In the second half of the 18th century, a two-tiered wooden bell tower with a Baroque spire was erected above the porch. It is likely that at the same time the western facade of the building was converted into a front façade and the entrance to the church was arranged there.

In 1894 and later in 1903, the building underwent reconstruction with the dismantling of the gables; the slender shingle roofs were replaced with sloping tin roofs. As a result of this series of reconstructions, the church lost its old Gothic and Baroque forms and acquired features typical of diocesan churches common in the Russian Empire.

During the Soviet anti-religious persecution, the temple was closed twice: from 1939 to 1942 and from 1946 to 1989.

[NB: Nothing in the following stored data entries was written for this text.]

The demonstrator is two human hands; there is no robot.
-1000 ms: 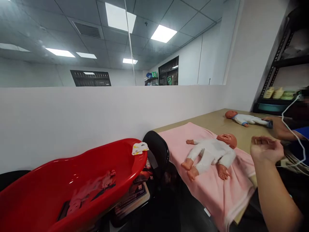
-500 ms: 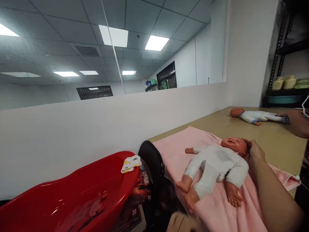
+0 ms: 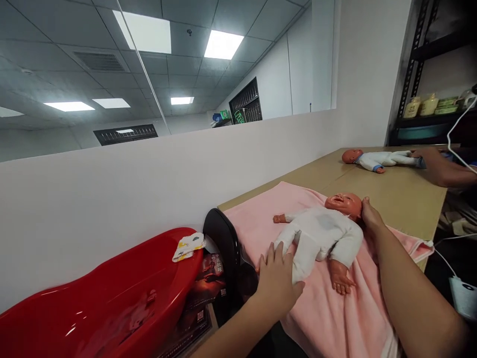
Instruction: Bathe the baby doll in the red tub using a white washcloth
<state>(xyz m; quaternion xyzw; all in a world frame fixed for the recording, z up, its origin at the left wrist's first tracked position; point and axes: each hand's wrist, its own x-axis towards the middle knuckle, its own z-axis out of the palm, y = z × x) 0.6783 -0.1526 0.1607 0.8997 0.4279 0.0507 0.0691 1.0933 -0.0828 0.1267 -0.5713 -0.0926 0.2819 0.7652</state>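
Observation:
A baby doll [image 3: 320, 231] in a white suit lies on its back on a pink towel [image 3: 257, 214], its head toward the right. My right hand [image 3: 370, 216] cups the back and side of the doll's head, fingers mostly hidden behind it. Over the doll's feet is my left hand [image 3: 278, 283], fingers spread and palm down. It covers the feet, and whether it presses on them I cannot tell.
A red baby bathtub [image 3: 149, 278] stands at left with a folded printed cloth [image 3: 189, 246] on its rim. A black chair back [image 3: 223, 238] is beside the tan table [image 3: 402, 199]. Another person's hand [image 3: 427, 159] touches a second doll [image 3: 380, 158]. Bottles [image 3: 428, 105] stand on a shelf.
My left hand has come up from the bottom edge to the doll's feet, fingers spreading. My right hand stays at the doll's head. The whole view has shifted slightly.

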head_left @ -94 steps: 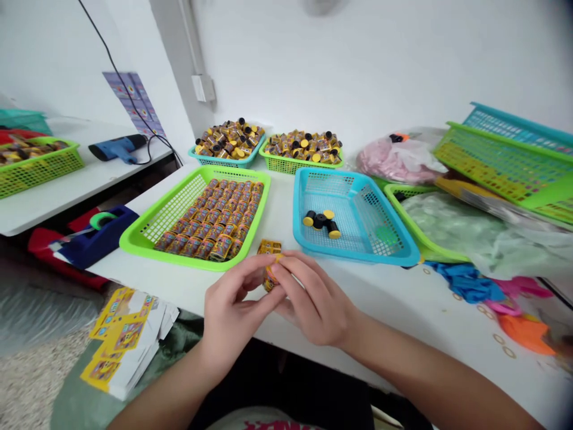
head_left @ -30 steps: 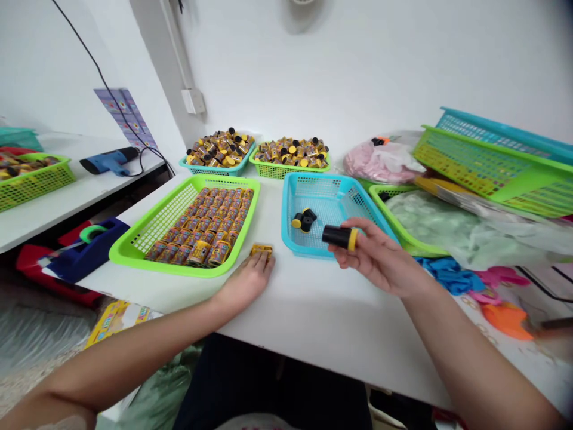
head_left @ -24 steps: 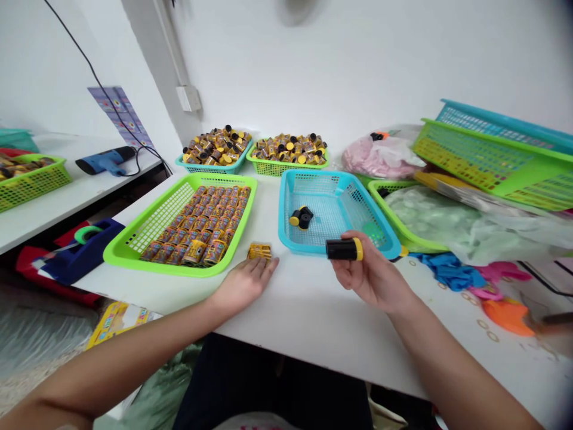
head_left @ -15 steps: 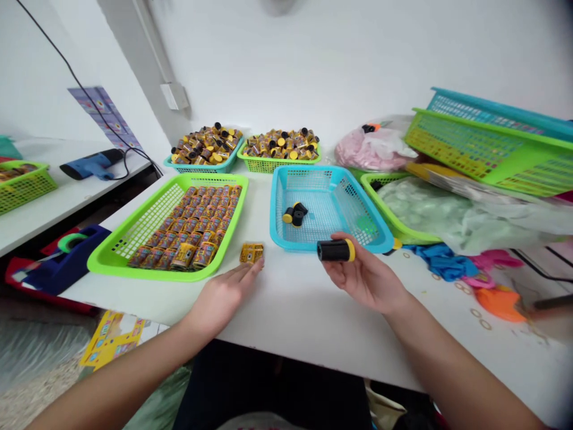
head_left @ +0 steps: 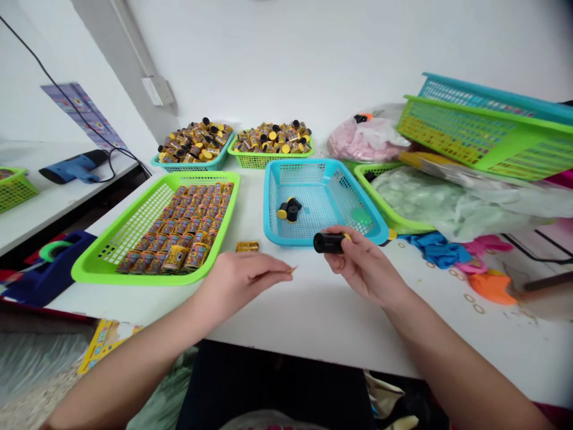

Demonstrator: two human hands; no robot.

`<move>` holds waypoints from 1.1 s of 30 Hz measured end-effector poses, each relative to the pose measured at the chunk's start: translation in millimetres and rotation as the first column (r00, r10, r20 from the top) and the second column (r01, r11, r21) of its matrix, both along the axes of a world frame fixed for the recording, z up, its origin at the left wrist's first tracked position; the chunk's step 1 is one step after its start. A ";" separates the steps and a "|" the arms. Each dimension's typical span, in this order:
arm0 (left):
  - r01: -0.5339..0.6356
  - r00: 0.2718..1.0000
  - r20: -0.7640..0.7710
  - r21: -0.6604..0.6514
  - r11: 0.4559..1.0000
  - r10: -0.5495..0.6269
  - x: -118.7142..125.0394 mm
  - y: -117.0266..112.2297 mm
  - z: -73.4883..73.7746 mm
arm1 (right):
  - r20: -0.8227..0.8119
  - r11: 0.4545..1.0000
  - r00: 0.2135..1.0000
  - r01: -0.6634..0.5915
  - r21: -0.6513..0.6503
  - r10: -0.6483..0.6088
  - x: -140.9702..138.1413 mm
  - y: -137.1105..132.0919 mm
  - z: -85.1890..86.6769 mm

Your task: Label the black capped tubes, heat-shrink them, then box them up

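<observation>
Black tube clamped by fingers of the right hand
A thin piece is pinched by the left hand, fingertips together.

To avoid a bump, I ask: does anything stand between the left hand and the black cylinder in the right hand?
Nothing visible stands between the left hand and the black cylinder; white table shows in the gap. The blue basket lies beyond it.

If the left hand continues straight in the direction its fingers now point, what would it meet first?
Most likely the right hand or the black cylinder it holds; depth is unclear, so the left hand might pass in front.
</observation>
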State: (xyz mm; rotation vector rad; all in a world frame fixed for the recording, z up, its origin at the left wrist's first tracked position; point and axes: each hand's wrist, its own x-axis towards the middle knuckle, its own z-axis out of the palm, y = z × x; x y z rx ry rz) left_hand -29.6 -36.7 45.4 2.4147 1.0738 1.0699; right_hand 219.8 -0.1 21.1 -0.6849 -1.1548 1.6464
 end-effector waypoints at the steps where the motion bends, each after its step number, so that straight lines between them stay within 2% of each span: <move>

As a result of amateur unprofessional repairs in the 1990s, the monument was plastered from the outside and inside with cement mortar, which led to the walls becoming damp and the loss of most of the frescoes. In 2006, experts recorded the building's critical condition.

A major restoration of the monument was carried out in 2006–2009 according to the project of famous Ukrainian restorers Yevhenia Plamenytska (1927–1994) and Candidate of Architectural Sciences Olha Plamenytska.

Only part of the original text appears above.